Welche Droge passt zu mir?

Von Michael Buschow

Bunte Pillen – weißes Pulver. Eine Endlösung.

Ines Nieri
Ines Nieri

Zugegebenermaßen haben viele Menschen wie ich selbst auch ein Problem mit „Ein-Personen-Stücken“ auf dramaturgisch bedingt ausstattungslosen Bühnen. Endlose Monologe des/der Vortragenden denen man als Zuhörer kaum folgen kann, mühsam höfliche Aufmerksamkeit vorspielt und im schlimmsten Falle hin und wieder auf die Uhr schielt.

Bei Kai Hensels Stück  „Welche Droge passt zu mir“ im Monsun Theater Hamburg erlebte man unter der Regie von Hans-Peter Kurr allerdings eine junge Schauspielerin, die der Aufmerksamkeit des Publikums von der ersten bis zur letzten Minute sicher sein konnte.

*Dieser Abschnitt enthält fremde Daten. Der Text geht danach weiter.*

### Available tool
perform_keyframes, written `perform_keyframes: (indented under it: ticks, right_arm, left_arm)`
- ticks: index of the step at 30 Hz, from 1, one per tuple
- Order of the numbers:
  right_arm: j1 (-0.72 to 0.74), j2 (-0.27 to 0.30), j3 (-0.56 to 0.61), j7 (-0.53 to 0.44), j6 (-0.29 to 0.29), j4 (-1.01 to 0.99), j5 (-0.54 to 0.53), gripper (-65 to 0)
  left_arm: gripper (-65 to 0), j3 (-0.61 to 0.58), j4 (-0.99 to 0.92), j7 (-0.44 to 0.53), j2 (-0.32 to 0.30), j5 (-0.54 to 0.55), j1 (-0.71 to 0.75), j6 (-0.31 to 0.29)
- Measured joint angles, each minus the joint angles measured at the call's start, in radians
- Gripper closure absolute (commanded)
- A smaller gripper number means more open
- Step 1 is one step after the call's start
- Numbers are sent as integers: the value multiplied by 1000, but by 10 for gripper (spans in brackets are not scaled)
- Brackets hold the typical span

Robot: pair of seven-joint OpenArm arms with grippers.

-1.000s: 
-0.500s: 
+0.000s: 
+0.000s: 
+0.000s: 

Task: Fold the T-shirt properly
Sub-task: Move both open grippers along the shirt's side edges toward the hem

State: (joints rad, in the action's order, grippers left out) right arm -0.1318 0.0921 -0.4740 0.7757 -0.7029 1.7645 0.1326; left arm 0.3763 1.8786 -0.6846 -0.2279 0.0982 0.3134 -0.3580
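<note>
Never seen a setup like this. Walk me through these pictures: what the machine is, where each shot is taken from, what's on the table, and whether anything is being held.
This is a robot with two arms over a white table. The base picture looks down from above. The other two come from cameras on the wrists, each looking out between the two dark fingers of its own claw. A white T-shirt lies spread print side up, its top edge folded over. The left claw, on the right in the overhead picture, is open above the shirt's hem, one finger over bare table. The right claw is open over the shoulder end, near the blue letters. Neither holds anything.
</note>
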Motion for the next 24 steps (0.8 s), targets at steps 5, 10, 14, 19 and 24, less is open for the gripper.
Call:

Ines Nieri schaffte es tatsächlich, durchgängig und ganz alleine die Reihen zu begeistern – nein – zu bewegen!

Der Stoff des Schauspiels besteht aus der eigentlich simplen Geschichte der jungen Mutter Hanna, die mit fürsorglichem Ehemann und flötenbegabtem Söhnchen in einem hübschen anbezahlten Jugendstilhäuschen ein kleines bürgerliches Leben führt.

Alles ganz normal und nett – und hin und wieder ein Büsumurlaub.

Aber nur nett reicht eben anscheinend nicht und so wundert es nicht, daß Hanna sich fragt ob sie „weiter Mineralwasser trinken und das Leben an sich vorbeiziehen lassen soll“ – kurzum – sie bricht aus und findet ihre vermeindliche Befreiung in Speed, Koks oder Ecstasy.

Alles wird so bunt und einfach – allerdings nur solange, wie die Wirkung anhält.

Wobei Hanna dem Publikum ständig pseudo-wissenschaftlich erklärt, daß Drogen eigentlich ungefährlich sind, wenn man mit ihnen umgehen kann – was sie natürlich kann.

Welche Droge passt zu mir?
Welche Droge passt zu mir?

Letztlich labert sie den ganzen gequirlten Quatsch vom „Aufbrechen zu neuen Horizonten“, Bewußtseinserweiterung, den ganzen Katalog von Entschuldigungsplattituden, daß Drogen nicht so schlimm wie Alkohol seien, Speed beim Abnehmen helfe und so weiter und so weiter.

Was Hanna selbst gar nicht wahrnimmt, ist die tragische Methamorphose, ja Mutation zu einem drogenabhängigen Wrack und dieser Verfall wird auf der Bühne sowohl verbal als auch optisch absolut überzeugend von Ines Nieri rübergebracht.

Diese junge Schauspielerin besitzt eine große Verwandlungsfähigkeit und ein ungeheures Darstellungspotential, das sehr weit über „normales“ Theaterspielen hinausgeht.

Hier werden wir in der Zukunft  garantiert  mehr von ihr sehen – eine Frau, die man sich mal merken sollte.

P.S. Dieses „Ein-Personen-Stück“ habe ich gerne gesehen!

P.P.S. Und auf die Uhr habe ich kein einziges Mal geschielt.